Re: BUG #16971: Incompatible datalayout errors with llvmjit - Mailing list pgsql-bugs

From Andres Freund
Subject Re: BUG #16971: Incompatible datalayout errors with llvmjit
Date
Msg-id 20210420225228.qr4x6zv3hqjorh5t@alap3.anarazel.de
Whole thread Raw
In response to BUG #16971: Incompatible datalayout errors with llvmjit  (PG Bug reporting form <noreply@postgresql.org>)
List pgsql-bugs
Hi,

On 2021-04-20 14:42:28 -0700, Tom Stellard wrote:
> On 4/20/21 12:29 PM, Andres Freund wrote:
> > On 2021-04-19 18:29:52 +0000, PG Bug reporting form wrote:
> > > In our Fedora builds, we are getting errors[1] in the postgresql tests due
> > > to incompatible datalayouts between the JIT engine and the LLVM modules
> > > being compiled.  The problem is that the JIT engine is being created with
> > > host specific CPU and features, while the datalayout for the compiled module
> > > is being taken from llvmjit_types.bc which is compiled without any specified
> > > CPU type or features.
> >
> > It's very odd that features would change the data layout - analogizing
> > with plain C code that'd mean that you cannot link a binary compiled
> > with something like -mavx2 against a library compiled without. To me
> > this smells like a bug somewhere lower level.

> You are correct that is odd, and to be honest, I didn't think that LLVM
> targets were allowed to change the datalayout based on the CPU type.

That was my impression...


> > Reformatting the error yields:
> > ERROR:  failed to JIT module: Added modules have incompatible data layouts:
> > E-m:e-i1:8:16-i8:8:16-i64:64-f128:64-        a:8:16-n32:64 (module) vs
> > E-m:e-i1:8:16-i8:8:16-i64:64-f128:64-v128:64-a:8:16-n32:64 (jit)
> >
> > The -v128:64 is about how to align vectors. Skimming the relevant LLVM
> > code I don't see why it'd be included in JIted code but not native code.

> The relevant code in LLVM is here:
> https://github.com/llvm/llvm-project/blob/main/llvm/lib/Target/SystemZ/SystemZTargetMachine.cpp#L88

Thanks for the pointer!


> I'm checking with upstream LLVM to see if this allowed or not.  However,
> this behavior is present in at least LLVM 11 and LLVM 12 (I haven't
> checked earlier versions), so postgresql will have to deal with this
> somehow.

Yea, seems we need to add a workaround for the issue, given how much
longer LLVM releases tend to be used than they are maintained. One
simple hack would be to add "-vector" to the list of features on s390x,
which afaict should avoid the issue for now?

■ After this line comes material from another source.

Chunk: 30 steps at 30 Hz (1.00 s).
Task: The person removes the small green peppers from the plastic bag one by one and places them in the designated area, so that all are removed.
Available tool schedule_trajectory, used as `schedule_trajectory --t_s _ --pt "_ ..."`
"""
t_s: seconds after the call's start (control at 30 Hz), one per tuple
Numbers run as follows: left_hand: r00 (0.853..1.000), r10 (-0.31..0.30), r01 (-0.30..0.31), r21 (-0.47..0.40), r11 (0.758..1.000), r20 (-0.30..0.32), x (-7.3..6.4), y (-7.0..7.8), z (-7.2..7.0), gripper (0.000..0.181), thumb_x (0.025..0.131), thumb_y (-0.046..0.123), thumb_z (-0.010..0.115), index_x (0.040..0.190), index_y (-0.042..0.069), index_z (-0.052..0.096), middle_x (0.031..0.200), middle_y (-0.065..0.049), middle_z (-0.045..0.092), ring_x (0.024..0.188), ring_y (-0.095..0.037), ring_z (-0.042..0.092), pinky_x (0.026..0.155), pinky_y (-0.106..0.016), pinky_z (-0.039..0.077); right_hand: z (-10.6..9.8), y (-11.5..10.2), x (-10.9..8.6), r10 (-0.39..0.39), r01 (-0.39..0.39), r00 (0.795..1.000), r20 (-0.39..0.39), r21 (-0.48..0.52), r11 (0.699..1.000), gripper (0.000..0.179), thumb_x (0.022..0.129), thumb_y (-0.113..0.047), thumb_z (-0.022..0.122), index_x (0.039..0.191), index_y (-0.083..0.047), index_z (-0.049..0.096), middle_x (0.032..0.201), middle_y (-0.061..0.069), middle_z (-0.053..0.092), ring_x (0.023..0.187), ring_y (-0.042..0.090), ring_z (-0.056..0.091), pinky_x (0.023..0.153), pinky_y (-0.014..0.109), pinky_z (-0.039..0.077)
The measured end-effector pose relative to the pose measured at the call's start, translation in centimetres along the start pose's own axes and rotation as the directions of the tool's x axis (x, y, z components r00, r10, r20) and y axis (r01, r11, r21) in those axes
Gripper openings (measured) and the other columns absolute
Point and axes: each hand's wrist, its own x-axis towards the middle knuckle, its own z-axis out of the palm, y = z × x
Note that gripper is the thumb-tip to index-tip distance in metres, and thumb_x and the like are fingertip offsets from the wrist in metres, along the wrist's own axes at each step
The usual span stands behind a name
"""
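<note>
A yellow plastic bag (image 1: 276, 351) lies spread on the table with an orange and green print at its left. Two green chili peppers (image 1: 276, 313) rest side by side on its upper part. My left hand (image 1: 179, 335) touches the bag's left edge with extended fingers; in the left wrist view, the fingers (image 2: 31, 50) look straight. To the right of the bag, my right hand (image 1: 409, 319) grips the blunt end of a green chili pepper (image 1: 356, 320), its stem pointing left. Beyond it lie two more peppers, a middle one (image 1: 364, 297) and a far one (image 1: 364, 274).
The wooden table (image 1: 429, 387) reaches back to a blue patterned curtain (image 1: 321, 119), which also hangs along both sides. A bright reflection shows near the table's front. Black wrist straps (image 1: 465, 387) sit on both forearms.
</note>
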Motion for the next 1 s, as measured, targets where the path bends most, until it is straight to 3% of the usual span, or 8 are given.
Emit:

In LLVM's main branch the code is this:

// Determine whether we use the vector ABI.
static bool UsesVectorABI(StringRef CPU, StringRef FS) {
  // We use the vector ABI whenever the vector facility is avaiable.
  // This is the case by default if CPU is z13 or later, and can be
  // overridden via "[+-]vector" feature string elements.
  bool VectorABI = true;
  bool SoftFloat = false;
  if (CPU.empty() || CPU == "generic" ||
      CPU == "z10" || CPU == "z196" || CPU == "zEC12" ||
      CPU == "arch8" || CPU == "arch9" || CPU == "arch10")
    VectorABI = false;

  SmallVector<StringRef, 3> Features;
  FS.split(Features, ',', -1, false /* KeepEmpty */);
  for (auto &Feature : Features) {
    if (Feature == "vector" || Feature == "+vector")
      VectorABI = true;
    if (Feature == "-vector")
      VectorABI = false;
    if (Feature == "soft-float" || Feature == "+soft-float")
      SoftFloat = true;
    if (Feature == "-soft-float")
      SoftFloat = false;
  }

  return VectorABI && !SoftFloat;
}

So appending -vector should be sufficient?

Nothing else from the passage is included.